Recorremos las callejuelas de China City hacia la tienda de trajes y piezas de atrezo que ella heredó de Tom Gubbins. Hace diez años que llegamos a Los Ángeles; hace diez años que pisamos China City. La primera vez que entré por la puerta de la Gran Muralla en miniatura no tenía ninguna conexión con este sitio. Ahora nos sentimos como en casa: es un lugar conocido, cómodo y muy querido. Esta no es la China de mi pasado -las bulliciosas calles de Shanghai, los mendigos, la diversión, el champán, el dinero-, pero aquí encuentro cosas que me la recuerdan: los risueños turistas, los tenderos ataviados con trajes tradicionales, los olores provenientes de los bares y restaurantes, y la despampanante mujer que va a mi lado y que resulta que es mi hermana. Mientras caminamos, veo mi imagen reflejada en los escaparates y me transporto a nuestra infancia: recuerdo cómo nos vestíamos en nuestra habitación y nos mirábamos en el espejo, cómo contemplábamos nuestros retratos de chicas bonitas colgados en las paredes, cómo íbamos juntas por la calle Nanjing y nos sonreíamos en los escaparates, y cómo Z.G. capturaba y pintaba nuestra belleza perfecta.

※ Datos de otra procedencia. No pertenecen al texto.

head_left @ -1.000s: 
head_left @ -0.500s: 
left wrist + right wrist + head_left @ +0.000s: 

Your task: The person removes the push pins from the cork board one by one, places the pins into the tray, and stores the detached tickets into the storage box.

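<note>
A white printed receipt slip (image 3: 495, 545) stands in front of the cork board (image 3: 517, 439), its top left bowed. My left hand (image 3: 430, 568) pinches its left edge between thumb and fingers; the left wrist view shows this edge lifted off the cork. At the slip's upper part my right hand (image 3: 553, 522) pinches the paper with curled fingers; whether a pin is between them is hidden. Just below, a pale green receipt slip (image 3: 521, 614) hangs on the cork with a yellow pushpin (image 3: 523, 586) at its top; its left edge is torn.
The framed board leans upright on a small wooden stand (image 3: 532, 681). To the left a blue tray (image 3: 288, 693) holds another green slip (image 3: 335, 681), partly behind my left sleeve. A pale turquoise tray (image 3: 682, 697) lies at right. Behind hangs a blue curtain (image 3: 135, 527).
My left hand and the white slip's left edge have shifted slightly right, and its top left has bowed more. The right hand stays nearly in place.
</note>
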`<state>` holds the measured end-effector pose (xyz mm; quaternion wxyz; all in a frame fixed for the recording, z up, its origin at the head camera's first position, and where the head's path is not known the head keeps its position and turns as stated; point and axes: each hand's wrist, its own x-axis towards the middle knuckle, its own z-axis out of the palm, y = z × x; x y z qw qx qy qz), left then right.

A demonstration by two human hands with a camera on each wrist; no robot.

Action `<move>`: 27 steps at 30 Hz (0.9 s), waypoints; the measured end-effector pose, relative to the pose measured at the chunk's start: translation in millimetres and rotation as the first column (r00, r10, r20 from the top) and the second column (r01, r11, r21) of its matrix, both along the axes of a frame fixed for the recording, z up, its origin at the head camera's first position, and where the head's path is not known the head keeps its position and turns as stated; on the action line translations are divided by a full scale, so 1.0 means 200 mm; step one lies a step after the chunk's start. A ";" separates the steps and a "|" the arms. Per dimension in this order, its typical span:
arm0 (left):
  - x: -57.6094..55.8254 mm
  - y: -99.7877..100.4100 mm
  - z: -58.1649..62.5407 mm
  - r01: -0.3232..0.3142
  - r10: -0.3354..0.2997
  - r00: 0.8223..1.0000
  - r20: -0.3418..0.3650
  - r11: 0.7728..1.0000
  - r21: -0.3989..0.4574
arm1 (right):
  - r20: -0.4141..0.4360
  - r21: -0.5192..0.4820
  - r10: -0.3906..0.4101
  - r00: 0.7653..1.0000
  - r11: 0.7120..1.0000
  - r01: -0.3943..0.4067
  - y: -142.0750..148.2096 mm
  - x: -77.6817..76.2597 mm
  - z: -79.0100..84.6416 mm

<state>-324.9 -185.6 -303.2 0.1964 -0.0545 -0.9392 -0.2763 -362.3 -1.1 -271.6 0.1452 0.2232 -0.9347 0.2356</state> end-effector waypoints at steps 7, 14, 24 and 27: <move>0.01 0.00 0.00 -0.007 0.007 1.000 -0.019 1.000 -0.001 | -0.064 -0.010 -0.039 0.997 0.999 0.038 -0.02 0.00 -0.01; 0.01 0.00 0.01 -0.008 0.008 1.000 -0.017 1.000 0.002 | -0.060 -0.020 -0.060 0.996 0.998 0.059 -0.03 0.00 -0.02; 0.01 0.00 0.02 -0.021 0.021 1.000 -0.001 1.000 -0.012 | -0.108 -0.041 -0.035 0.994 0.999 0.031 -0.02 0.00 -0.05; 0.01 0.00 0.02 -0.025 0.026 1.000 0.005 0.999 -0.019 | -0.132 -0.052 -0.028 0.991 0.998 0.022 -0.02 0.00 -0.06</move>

Ahora hemos cambiado. Yo tengo treinta y dos años y ya no soy una madre inexperta, sino una mujer satisfecha consigo misma. Mi hermana está en la flor de la vida. En su interior todavía arde el deseo de que la miren y admiren. Cuanto más lo alimenta, más necesita. Nunca está satisfecha. Lleva esa enfermedad en los huesos desde que nació; es una Oveja y necesita que la cuiden, la acaricien y admiren. No es Anna May Wong y nunca lo será, pero sigue trabajando en películas y consigue papeles más variados -de cajera antojadiza, doncella risueña pero inepta, estoica esposa de un empleado de lavandería- que cualquier otro habitante de Chinatown. Eso la convierte en una estrella del vecindario, y en una estrella para mí.